Number one on your list, a very irritating little verbal tic many people make.

Anonymous said...

You've left off:

"errr .... errr .... errr ..."

and of-course

"Ya know what I mean ...."

And if they dont irritate you then they drive me mental ...

Anonymous said...

sed the single most irritating:

"Good evening, I'm Stephen Nolan".

I'm from Northern Ireland, and I still loathe the tosser.

yarnesfromhorsham said...

I am passionate about.....
I have made it clear...
I am not complacent.....
Lessons will be learnt
We must focus on.....

Anonymous said...

Torymory (9.45) is on the money.

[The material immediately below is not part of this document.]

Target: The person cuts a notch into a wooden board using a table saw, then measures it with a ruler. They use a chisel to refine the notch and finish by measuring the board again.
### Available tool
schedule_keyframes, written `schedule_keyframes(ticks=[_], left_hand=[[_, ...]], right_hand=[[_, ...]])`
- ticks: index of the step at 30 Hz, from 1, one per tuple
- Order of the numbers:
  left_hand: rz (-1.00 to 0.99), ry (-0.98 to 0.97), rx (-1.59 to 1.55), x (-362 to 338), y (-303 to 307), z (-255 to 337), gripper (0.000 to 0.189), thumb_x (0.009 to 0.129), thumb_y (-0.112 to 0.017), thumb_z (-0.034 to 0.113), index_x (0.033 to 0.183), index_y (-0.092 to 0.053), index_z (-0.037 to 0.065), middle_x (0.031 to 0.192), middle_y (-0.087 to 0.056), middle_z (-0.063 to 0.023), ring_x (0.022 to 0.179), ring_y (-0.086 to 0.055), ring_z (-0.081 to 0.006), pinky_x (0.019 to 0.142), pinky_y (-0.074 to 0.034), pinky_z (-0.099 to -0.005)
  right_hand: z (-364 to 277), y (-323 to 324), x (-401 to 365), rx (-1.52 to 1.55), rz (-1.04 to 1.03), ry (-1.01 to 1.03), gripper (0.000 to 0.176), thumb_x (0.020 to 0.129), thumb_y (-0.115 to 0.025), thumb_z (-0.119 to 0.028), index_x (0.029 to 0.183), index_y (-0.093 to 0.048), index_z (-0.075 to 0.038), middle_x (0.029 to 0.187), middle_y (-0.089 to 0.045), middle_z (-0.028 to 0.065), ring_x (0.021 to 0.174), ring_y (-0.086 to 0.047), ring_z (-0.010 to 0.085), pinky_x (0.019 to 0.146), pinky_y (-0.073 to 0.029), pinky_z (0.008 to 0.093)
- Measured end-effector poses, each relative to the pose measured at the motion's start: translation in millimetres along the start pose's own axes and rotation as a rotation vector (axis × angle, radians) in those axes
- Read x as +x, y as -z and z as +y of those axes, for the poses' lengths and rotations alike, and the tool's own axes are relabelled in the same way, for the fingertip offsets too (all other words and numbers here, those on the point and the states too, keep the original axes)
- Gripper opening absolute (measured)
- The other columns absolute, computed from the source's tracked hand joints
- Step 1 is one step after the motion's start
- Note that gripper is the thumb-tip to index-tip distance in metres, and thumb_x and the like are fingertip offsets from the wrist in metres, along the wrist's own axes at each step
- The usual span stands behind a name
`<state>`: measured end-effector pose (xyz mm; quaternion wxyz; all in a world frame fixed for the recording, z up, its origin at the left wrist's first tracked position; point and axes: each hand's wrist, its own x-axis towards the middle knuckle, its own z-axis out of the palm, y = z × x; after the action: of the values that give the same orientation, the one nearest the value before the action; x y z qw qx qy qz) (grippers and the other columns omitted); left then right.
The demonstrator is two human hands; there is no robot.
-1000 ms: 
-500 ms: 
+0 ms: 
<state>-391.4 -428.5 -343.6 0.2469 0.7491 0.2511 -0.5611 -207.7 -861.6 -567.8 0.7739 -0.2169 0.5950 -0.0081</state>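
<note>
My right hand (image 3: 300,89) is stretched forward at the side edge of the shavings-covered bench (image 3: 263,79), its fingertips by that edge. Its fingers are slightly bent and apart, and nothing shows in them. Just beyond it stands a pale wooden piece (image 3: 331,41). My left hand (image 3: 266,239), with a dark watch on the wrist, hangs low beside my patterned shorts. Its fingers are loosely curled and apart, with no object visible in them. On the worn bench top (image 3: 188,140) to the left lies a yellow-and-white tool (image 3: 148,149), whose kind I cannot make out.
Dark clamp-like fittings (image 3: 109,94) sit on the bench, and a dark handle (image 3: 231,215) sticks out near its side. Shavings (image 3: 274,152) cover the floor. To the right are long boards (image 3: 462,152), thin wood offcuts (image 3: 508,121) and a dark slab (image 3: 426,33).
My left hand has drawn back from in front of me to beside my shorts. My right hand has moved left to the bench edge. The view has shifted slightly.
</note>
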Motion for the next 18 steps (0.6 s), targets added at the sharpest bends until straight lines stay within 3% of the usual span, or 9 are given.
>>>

I always knew when I was about to be put back in my box by my father-in-law (a formidable lawyer) if he started his reply with either

"With (the greatest) respect...."

or

"Forgive me. but....."

in other words, "You're completely wrong, and I'm about to tell you why..."

bernardo o'higgins said...

schools-and-hospitals


(neither of which I use)

londonerr said...

"It is right for the government to do (...insert latest policy reflex action here)."

Anonymous said...

"Thank you for having me on!!"

blemster said...

should be listening to john gaunt "talksport 1053am"
NO LOVE LOST BETWEEN ME AND HIM!! BUT AT LEAST HE WILL TACKLE DIFFICULT ISSUES. he calls five live "five dead" lol them bloated BBC Folks lol

Richard
Northants British National Party

Grammar fascist said...

Argh!

My top ten list of annoying grammatical points would be people writing down "should of" instead of the "should've" that is surely a more accurate representation of the dialect.

It's also surely as valid a contraction as "I've" is in everyday speech.